● **ACTIVITY**
Nothing should be left out. Transcribe the entries exactly as written.

[Data items]
- - - - - - -

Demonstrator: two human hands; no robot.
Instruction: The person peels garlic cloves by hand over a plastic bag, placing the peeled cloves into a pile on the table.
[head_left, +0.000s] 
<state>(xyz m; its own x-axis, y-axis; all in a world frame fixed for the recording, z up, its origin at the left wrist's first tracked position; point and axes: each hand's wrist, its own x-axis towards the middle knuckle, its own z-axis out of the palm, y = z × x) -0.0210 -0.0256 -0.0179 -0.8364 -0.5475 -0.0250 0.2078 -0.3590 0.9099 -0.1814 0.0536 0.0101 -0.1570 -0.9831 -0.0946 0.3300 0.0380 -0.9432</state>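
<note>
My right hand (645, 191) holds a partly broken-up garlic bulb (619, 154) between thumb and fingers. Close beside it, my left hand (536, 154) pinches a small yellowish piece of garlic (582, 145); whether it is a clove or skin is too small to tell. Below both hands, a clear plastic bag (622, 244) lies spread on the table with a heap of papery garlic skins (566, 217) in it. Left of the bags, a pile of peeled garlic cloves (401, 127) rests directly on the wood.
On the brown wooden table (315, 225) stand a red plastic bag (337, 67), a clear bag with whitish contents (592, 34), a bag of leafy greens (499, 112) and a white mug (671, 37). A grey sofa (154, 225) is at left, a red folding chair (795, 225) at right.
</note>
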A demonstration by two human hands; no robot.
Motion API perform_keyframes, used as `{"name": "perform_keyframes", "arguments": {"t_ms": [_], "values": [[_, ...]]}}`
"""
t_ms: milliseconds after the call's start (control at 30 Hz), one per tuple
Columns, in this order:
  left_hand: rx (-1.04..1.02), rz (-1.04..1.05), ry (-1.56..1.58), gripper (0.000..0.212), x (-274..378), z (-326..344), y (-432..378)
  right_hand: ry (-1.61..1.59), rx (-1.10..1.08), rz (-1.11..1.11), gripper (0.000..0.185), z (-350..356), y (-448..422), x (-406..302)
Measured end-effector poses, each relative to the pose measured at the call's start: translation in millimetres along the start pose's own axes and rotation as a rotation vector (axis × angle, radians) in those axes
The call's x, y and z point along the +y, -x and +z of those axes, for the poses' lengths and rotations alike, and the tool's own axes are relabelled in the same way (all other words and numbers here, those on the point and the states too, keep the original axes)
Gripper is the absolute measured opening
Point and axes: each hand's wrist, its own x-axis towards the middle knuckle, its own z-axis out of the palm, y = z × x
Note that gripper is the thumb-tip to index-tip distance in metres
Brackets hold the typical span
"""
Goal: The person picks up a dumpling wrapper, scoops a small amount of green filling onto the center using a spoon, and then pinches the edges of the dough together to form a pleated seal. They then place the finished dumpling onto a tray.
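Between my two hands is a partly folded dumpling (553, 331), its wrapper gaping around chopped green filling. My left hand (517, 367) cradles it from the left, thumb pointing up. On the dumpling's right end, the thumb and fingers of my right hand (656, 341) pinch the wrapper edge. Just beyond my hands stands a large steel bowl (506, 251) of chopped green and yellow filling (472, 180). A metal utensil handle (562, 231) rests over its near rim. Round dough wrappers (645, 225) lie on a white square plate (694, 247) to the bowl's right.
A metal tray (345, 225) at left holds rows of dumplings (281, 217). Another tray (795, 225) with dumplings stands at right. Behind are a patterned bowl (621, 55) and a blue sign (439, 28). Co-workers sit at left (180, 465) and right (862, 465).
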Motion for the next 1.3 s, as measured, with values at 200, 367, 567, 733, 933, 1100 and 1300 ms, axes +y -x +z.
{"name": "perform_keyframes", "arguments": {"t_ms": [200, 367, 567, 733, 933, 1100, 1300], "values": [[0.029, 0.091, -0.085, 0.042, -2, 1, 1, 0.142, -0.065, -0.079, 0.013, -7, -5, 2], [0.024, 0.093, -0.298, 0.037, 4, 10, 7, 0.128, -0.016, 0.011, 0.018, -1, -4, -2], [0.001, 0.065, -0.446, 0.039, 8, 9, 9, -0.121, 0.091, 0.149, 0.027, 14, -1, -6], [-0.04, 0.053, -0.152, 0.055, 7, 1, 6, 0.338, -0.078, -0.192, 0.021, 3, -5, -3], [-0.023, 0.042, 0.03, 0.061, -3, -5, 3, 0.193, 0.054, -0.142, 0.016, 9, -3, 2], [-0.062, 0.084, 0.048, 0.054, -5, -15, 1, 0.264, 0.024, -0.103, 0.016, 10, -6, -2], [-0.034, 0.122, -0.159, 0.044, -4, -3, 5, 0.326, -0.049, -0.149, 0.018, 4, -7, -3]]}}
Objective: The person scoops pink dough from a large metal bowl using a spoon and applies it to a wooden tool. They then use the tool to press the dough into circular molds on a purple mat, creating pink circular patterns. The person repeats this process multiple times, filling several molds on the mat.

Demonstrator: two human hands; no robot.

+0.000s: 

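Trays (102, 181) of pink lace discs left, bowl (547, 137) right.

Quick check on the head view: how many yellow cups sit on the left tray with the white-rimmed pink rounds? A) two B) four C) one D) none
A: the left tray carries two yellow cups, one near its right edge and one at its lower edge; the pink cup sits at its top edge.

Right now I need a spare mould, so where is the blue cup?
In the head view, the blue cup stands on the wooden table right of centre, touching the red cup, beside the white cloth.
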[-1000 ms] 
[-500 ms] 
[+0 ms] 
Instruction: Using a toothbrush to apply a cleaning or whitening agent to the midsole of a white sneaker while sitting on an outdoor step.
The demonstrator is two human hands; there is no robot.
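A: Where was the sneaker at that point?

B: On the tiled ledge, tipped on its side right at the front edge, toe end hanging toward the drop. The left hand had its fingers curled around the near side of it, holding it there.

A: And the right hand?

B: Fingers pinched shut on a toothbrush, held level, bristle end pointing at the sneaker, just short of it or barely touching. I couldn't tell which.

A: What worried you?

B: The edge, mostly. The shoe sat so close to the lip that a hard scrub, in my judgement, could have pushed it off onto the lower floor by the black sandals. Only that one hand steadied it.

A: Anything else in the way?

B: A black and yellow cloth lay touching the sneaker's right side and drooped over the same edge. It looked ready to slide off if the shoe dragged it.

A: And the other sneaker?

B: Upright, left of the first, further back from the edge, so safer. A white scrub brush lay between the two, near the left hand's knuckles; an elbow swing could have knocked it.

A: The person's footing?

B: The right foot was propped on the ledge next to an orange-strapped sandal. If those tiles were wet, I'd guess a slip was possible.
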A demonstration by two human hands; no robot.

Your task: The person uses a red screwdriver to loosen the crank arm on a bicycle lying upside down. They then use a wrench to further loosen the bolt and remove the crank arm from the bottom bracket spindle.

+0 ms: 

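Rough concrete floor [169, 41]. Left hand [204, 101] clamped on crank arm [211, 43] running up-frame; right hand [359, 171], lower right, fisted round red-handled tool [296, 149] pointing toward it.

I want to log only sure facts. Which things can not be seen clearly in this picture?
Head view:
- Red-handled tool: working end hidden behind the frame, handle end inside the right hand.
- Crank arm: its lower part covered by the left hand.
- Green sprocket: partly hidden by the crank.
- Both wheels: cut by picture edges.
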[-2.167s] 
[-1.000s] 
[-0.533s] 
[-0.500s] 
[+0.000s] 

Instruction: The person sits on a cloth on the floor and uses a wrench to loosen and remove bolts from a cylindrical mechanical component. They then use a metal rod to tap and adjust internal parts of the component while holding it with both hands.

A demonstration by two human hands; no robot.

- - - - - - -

● **ANSWER SECTION**
Demonstrator: two human hands; no robot.
Instruction: The person peels garlic cloves by hand over a plastic bag, placing the peeled cloves into a pile on the table.
[head_left, +0.000s] 
<state>(xyz m; its own x-axis, y-axis; all in a world frame fixed for the recording, z up, its origin at the left wrist's first tracked position; point and axes: each hand's wrist, its own x-axis towards the middle knuckle, its own z-axis out of the palm, y = z × x) -0.0210 -0.0256 -0.0179 -0.8364 -0.5475 -0.0250 0.2078 -0.3590 0.9099 -0.1814 0.0536 0.0101 -0.1570 -0.9831 -0.0946 0.3300 0.0380 -0.9432</state>
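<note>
My right hand (645, 191) holds a partly broken-up garlic bulb (619, 154) between thumb and fingers. Close beside it, my left hand (536, 154) pinches a small yellowish piece of garlic (582, 145); whether it is a clove or skin is too small to tell. Below both hands, a clear plastic bag (622, 244) lies spread on the table with a heap of papery garlic skins (566, 217) in it. Left of the bags, a pile of peeled garlic cloves (401, 127) rests directly on the wood.
On the brown wooden table (315, 225) stand a red plastic bag (337, 67), a clear bag with whitish contents (592, 34), a bag of leafy greens (499, 112) and a white mug (671, 37). A grey sofa (154, 225) is at left, a red folding chair (795, 225) at right.
</note>
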A demonstration by two human hands; no robot.
Motion API perform_keyframes, used as `{"name": "perform_keyframes", "arguments": {"t_ms": [_], "values": [[_, ...]]}}`
"""
t_ms: milliseconds after the call's start (control at 30 Hz), one per tuple
Columns, in this order:
  left_hand: rx (-1.04..1.02), rz (-1.04..1.05), ry (-1.56..1.58), gripper (0.000..0.212), x (-274..378), z (-326..344), y (-432..378)
  right_hand: ry (-1.61..1.59), rx (-1.10..1.08), rz (-1.11..1.11), gripper (0.000..0.185), z (-350..356), y (-448..422), x (-406..302)
Measured end-effector poses, each relative to the pose measured at the call's start: translation in millimetres along the start pose's own axes and rotation as a rotation vector (axis × angle, radians) in those axes
The call's x, y and z point along the +y, -x and +z of those axes, for the poses' lengths and rotations alike, and the tool's own axes are relabelled in the same way (all other words and numbers here, those on the point and the states too, keep the original axes)
Gripper is the absolute measured opening
Point and axes: each hand's wrist, its own x-axis towards the middle knuckle, its own z-axis out of the palm, y = z × x
Note that gripper is the thumb-tip to index-tip distance in metres
Brackets hold the typical span
"""
Goal: The person picks up a dumpling wrapper, scoops a small amount of green filling onto the center using a spoon, and then pinches the edges of the dough together to form a pleated seal. They then place the finished dumpling onto a tray.
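Between my two hands is a partly folded dumpling (553, 331), its wrapper gaping around chopped green filling. My left hand (517, 367) cradles it from the left, thumb pointing up. On the dumpling's right end, the thumb and fingers of my right hand (656, 341) pinch the wrapper edge. Just beyond my hands stands a large steel bowl (506, 251) of chopped green and yellow filling (472, 180). A metal utensil handle (562, 231) rests over its near rim. Round dough wrappers (645, 225) lie on a white square plate (694, 247) to the bowl's right.
A metal tray (345, 225) at left holds rows of dumplings (281, 217). Another tray (795, 225) with dumplings stands at right. Behind are a patterned bowl (621, 55) and a blue sign (439, 28). Co-workers sit at left (180, 465) and right (862, 465).
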Motion for the next 1.3 s, as measured, with values at 200, 367, 567, 733, 933, 1100 and 1300 ms, axes +y -x +z.
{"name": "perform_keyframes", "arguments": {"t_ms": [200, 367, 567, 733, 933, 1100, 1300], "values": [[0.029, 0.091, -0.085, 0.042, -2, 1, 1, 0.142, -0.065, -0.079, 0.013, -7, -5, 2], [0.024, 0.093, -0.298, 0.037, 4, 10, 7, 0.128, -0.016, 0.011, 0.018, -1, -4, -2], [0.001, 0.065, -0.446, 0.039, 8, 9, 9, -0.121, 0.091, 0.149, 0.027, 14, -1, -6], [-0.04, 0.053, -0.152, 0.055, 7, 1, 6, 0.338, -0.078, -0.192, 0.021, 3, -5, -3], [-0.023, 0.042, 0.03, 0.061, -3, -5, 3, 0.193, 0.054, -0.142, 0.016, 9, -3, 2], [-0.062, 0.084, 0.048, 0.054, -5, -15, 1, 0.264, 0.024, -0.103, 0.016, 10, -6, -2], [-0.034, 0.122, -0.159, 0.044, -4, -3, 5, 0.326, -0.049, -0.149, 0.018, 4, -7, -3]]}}
Objective: The person scoops pink dough from a large metal bowl using a spoon and applies it to a wooden tool. They then use the tool to press the dough into circular molds on a purple mat, creating pink circular patterns. The person repeats this process multiple times, filling several molds on the mat.

Demonstrator: two human hands; no robot.

+0.000s: 

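Trays (102, 181) of pink lace discs left, bowl (547, 137) right.

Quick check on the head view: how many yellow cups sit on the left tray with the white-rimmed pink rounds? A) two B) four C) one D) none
A: the left tray carries two yellow cups, one near its right edge and one at its lower edge; the pink cup sits at its top edge.

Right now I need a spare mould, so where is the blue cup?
In the head view, the blue cup stands on the wooden table right of centre, touching the red cup, beside the white cloth.
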[-1000 ms] 
[-500 ms] 
[+0 ms] 
Instruction: Using a toothbrush to apply a cleaning or whitening agent to the midsole of a white sneaker while sitting on an outdoor step.
The demonstrator is two human hands; there is no robot.
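A: Where was the sneaker at that point?

B: On the tiled ledge, tipped on its side right at the front edge, toe end hanging toward the drop. The left hand had its fingers curled around the near side of it, holding it there.

A: And the right hand?

B: Fingers pinched shut on a toothbrush, held level, bristle end pointing at the sneaker, just short of it or barely touching. I couldn't tell which.

A: What worried you?

B: The edge, mostly. The shoe sat so close to the lip that a hard scrub, in my judgement, could have pushed it off onto the lower floor by the black sandals. Only that one hand steadied it.

A: Anything else in the way?

B: A black and yellow cloth lay touching the sneaker's right side and drooped over the same edge. It looked ready to slide off if the shoe dragged it.

A: And the other sneaker?

B: Upright, left of the first, further back from the edge, so safer. A white scrub brush lay between the two, near the left hand's knuckles; an elbow swing could have knocked it.

A: The person's footing?

B: The right foot was propped on the ledge next to an orange-strapped sandal. If those tiles were wet, I'd guess a slip was possible.
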A demonstration by two human hands; no robot.

Your task: The person uses a red screwdriver to loosen the crank arm on a bicycle lying upside down. They then use a wrench to further loosen the bolt and remove the crank arm from the bottom bracket spindle.

+0 ms: 

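Rough concrete floor [169, 41]. Left hand [204, 101] clamped on crank arm [211, 43] running up-frame; right hand [359, 171], lower right, fisted round red-handled tool [296, 149] pointing toward it.

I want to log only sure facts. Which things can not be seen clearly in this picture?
Head view:
- Red-handled tool: working end hidden behind the frame, handle end inside the right hand.
- Crank arm: its lower part covered by the left hand.
- Green sprocket: partly hidden by the crank.
- Both wheels: cut by picture edges.
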[-2.167s] 
[-1.000s] 
[-0.533s] 
[-0.500s] 
[+0.000s] 

Instruction: The person sits on a cloth on the floor and uses a wrench to loosen and remove bolts from a cylindrical mechanical component. They then use a metal rod to tap and adjust internal parts of the component while holding it with both hands.

A demonstration by two human hands; no robot.

There is nothing else to the answer.